PROBLEM DETAILS:
Transcribe each record exactly; skip any picture.

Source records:
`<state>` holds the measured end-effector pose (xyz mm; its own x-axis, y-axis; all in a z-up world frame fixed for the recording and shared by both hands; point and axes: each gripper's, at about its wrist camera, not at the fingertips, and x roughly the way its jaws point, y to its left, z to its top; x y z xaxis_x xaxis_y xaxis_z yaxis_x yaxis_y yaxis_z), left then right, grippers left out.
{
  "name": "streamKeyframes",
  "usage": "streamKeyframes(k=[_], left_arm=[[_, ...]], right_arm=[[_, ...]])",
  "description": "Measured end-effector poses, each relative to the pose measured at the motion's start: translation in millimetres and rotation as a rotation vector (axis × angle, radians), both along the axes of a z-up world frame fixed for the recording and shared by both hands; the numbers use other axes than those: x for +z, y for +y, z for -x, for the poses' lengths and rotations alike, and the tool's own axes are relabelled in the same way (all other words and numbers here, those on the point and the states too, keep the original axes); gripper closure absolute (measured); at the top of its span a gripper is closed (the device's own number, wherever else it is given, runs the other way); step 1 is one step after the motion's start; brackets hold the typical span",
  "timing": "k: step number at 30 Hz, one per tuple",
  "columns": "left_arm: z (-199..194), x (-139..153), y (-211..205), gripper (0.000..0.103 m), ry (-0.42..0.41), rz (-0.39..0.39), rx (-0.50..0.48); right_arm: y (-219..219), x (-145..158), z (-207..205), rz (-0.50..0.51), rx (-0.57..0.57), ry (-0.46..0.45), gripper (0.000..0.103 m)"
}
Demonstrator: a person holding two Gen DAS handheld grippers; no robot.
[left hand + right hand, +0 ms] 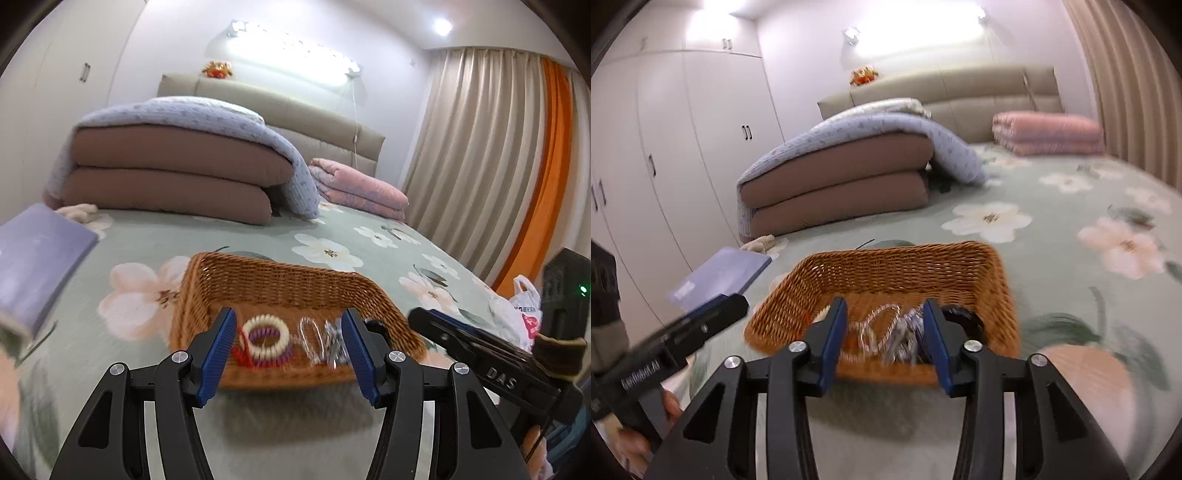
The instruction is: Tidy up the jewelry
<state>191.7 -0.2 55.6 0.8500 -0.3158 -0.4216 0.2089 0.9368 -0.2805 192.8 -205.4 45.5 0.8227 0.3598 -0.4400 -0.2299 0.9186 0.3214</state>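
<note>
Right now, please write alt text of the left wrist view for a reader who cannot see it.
A wicker basket sits on a flowered bed, holding coiled hair ties and silver jewelry. The open left claw frames them with nothing between its blue pads; the right claw enters from the right. Folded blankets lie behind.

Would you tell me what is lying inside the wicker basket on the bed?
Inside the wicker basket: a cream spiral hair tie on purple and red ones, and silver chains. The gripper fingers hide what lies beside them.
</note>
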Motion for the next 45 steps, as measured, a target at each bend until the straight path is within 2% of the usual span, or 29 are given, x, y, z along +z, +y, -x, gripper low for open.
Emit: streamKeyframes(k=[4,6,7,9,12,14,19,23,27,45], left_arm=[[51,-4,-1,0.042,-0.028,-0.017,0.074],[77,-11,-6,0.042,-0.032,-0.046,0.109],[86,-14,-7,0.042,-0.029,-0.059,0.123],[108,-23,-10,0.042,-0.038,-0.055,0.135],[124,-29,-19,0.042,-0.058,-0.117,0.16],[129,-33,-25,0.042,-0.069,-0.164,0.165],[125,-47,-30,0.042,-0.038,-0.187,0.15],[120,-52,-31,0.042,-0.015,-0.188,0.152],[116,-57,-33,0.042,0.014,-0.203,0.161],[111,-60,-34,0.042,0.027,-0.206,0.156]], right_arm=[[-3,2,67,0.095,-0.094,-0.092,0.05],[-7,0,93,0.099,-0.118,-0.125,0.048],[-8,-1,108,0.104,-0.133,-0.139,0.045],[-9,-3,125,0.124,-0.155,-0.16,0.031],[-2,-7,142,0.168,-0.164,-0.202,0.029],[4,-11,143,0.199,-0.177,-0.208,0.029],[6,-29,134,0.187,-0.164,-0.142,0.029],[4,-39,125,0.183,-0.163,-0.086,0.029],[7,-43,122,0.2,-0.166,-0.071,0.029],[-2,-54,107,0.168,-0.165,0.009,0.029]])
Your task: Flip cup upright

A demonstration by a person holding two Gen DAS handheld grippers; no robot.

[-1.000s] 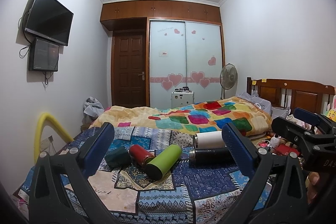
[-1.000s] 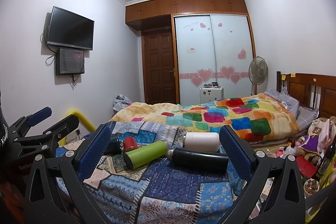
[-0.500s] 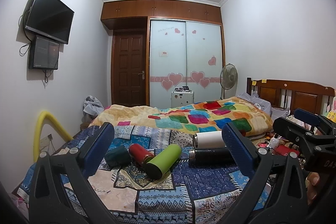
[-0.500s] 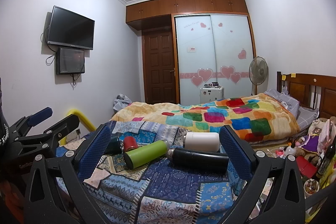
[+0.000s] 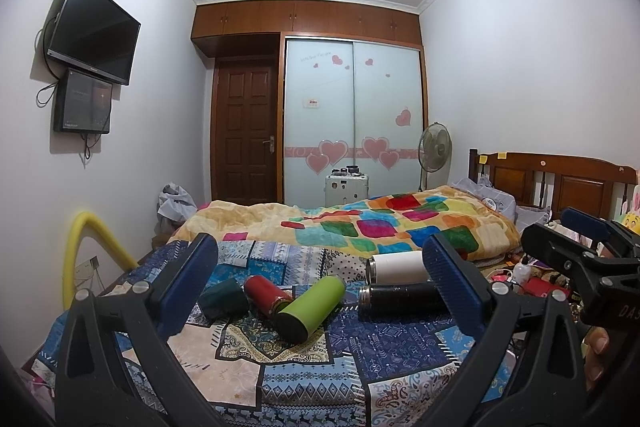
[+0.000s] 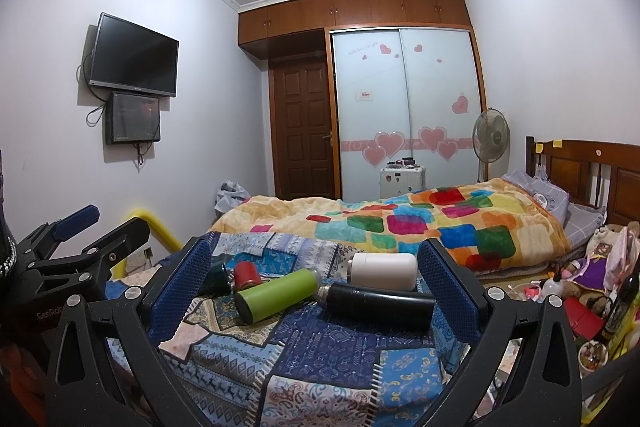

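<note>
A: Where the patchwork cloth (image 5: pixel 248 351) covers the near end of the bed (image 5: pixel 552 183), what lies in front of the claws?

B: Five cups, all on their sides. In the left wrist view, from left to right: a dark green cup (image 5: pixel 224 301), a red cup (image 5: pixel 267 294), a lime green cup (image 5: pixel 312 308) with its base toward the camera, then a black cup (image 5: pixel 400 300) with a white cup (image 5: pixel 396 265) just behind it. The red and lime cups touch; the black and white pair lies a little apart from them.

A: And the claws?

B: The left claw (image 5: pixel 316 283) is spread wide, nothing between its blue pads, hanging above the cloth short of the cups. The right claw (image 6: pixel 314 281) is likewise wide apart and empty. Each one shows at the edge of the other's view.

A: Anything crowding them?

B: A multicoloured quilt (image 6: pixel 420 223) is heaped behind the cups, and clutter (image 6: pixel 580 291) sits to the right of the bed. A yellow tube (image 5: pixel 86 251) curves up on the left by the wall.

A: Any change from a second ago?

B: Nearly none. Cups lie as they did; both claws have stayed open and almost in place.
</note>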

FINISHED EXERCISE:
`<state>` holds the measured end-effector pose (xyz mm; its own x-axis, y-axis; all in a z-up world frame fixed for the recording and shared by both hands; point and axes: each gripper's, at about its wrist camera, not at the fingertips, and x roughly the way its jaws point, y to its left, z to its top; x y z xaxis_x xaxis_y xaxis_z yaxis_x yaxis_y yaxis_z), left then right, grippers left out.
{
  "name": "streamKeyframes",
  "usage": "streamKeyframes(k=[_], left_arm=[[_, ...]], right_arm=[[_, ...]])",
  "description": "Measured end-effector poses, each relative to the pose measured at the motion's start: translation in millimetres and rotation as a rotation vector (axis × angle, radians), both along the axes of a z-up world frame fixed for the recording and shared by both hands; the numbers use other axes than those: x for +z, y for +y, z for -x, for the poses' lengths and rotations alike, and the tool's own axes are relabelled in the same way (all other words and numbers here, those on the point and the states too, keep the original axes); gripper closure absolute (measured); at the top of its span a gripper is closed (the device's own number, wherever else it is given, runs the other way); step 1 is one step after the motion's start; brackets hold the typical span",
  "timing": "k: step number at 30 Hz, one per tuple",
  "columns": "left_arm: z (-199..194), x (-139..153), y (-211..205), gripper (0.000..0.103 m), ry (-0.42..0.41), rz (-0.39..0.39), rx (-0.50..0.48); right_arm: y (-219..219), x (-145..158), z (-207..205), rz (-0.50..0.51), rx (-0.57..0.57), ry (-0.46..0.45), gripper (0.000..0.103 m)"
}
Demonstrator: a person holding two Gen DAS handheld grippers; no robot.
[left hand + right hand, +0 ms] 
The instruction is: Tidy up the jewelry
<state>191.7 -0.2 55.6 0.8500 -0.3158 -0.4216 0.2089 0.9368 -0.2805 192.8 -205.4 45.5 0.8227 0.3598 -0.4400 -0.2299 0.9186 0.3214</state>
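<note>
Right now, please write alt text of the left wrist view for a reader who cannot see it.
A wicker basket sits on a flowered bed, holding coiled hair ties and silver jewelry. The open left claw frames them with nothing between its blue pads; the right claw enters from the right. Folded blankets lie behind.

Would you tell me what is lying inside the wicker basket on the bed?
Inside the wicker basket: a cream spiral hair tie on purple and red ones, and silver chains. The gripper fingers hide what lies beside them.
</note>
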Motion for the next 45 steps, as measured, a target at each bend until the straight path is within 2% of the usual span, or 29 are given, x, y, z along +z, +y, -x, gripper low for open.
Emit: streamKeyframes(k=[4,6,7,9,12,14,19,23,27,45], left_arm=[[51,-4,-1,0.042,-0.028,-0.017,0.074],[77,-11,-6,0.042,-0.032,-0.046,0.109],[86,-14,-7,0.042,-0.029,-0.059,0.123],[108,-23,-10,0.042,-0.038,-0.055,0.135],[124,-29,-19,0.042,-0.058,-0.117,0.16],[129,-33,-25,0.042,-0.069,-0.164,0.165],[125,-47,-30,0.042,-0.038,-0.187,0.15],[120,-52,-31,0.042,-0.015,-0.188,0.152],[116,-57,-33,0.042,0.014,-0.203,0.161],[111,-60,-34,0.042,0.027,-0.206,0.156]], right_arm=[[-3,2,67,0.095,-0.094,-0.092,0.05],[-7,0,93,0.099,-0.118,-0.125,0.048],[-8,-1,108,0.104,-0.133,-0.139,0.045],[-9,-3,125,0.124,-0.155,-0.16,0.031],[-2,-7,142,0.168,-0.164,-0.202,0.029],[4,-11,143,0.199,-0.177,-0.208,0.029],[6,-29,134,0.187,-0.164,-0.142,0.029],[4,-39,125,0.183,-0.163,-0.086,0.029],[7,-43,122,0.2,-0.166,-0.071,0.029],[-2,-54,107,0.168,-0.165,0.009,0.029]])
Your task: Flip cup upright

A demonstration by a person holding two Gen DAS handheld grippers; no robot.

[-1.000s] 
[-1.000s] 
[-0.500s] 
[-0.500s] 
[+0.000s] 
[+0.000s] 

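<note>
A: Where the patchwork cloth (image 5: pixel 248 351) covers the near end of the bed (image 5: pixel 552 183), what lies in front of the claws?

B: Five cups, all on their sides. In the left wrist view, from left to right: a dark green cup (image 5: pixel 224 301), a red cup (image 5: pixel 267 294), a lime green cup (image 5: pixel 312 308) with its base toward the camera, then a black cup (image 5: pixel 400 300) with a white cup (image 5: pixel 396 265) just behind it. The red and lime cups touch; the black and white pair lies a little apart from them.

A: And the claws?

B: The left claw (image 5: pixel 316 283) is spread wide, nothing between its blue pads, hanging above the cloth short of the cups. The right claw (image 6: pixel 314 281) is likewise wide apart and empty. Each one shows at the edge of the other's view.

A: Anything crowding them?

B: A multicoloured quilt (image 6: pixel 420 223) is heaped behind the cups, and clutter (image 6: pixel 580 291) sits to the right of the bed. A yellow tube (image 5: pixel 86 251) curves up on the left by the wall.

A: Any change from a second ago?

B: Nearly none. Cups lie as they did; both claws have stayed open and almost in place.
</note>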

No further work remains in this exercise.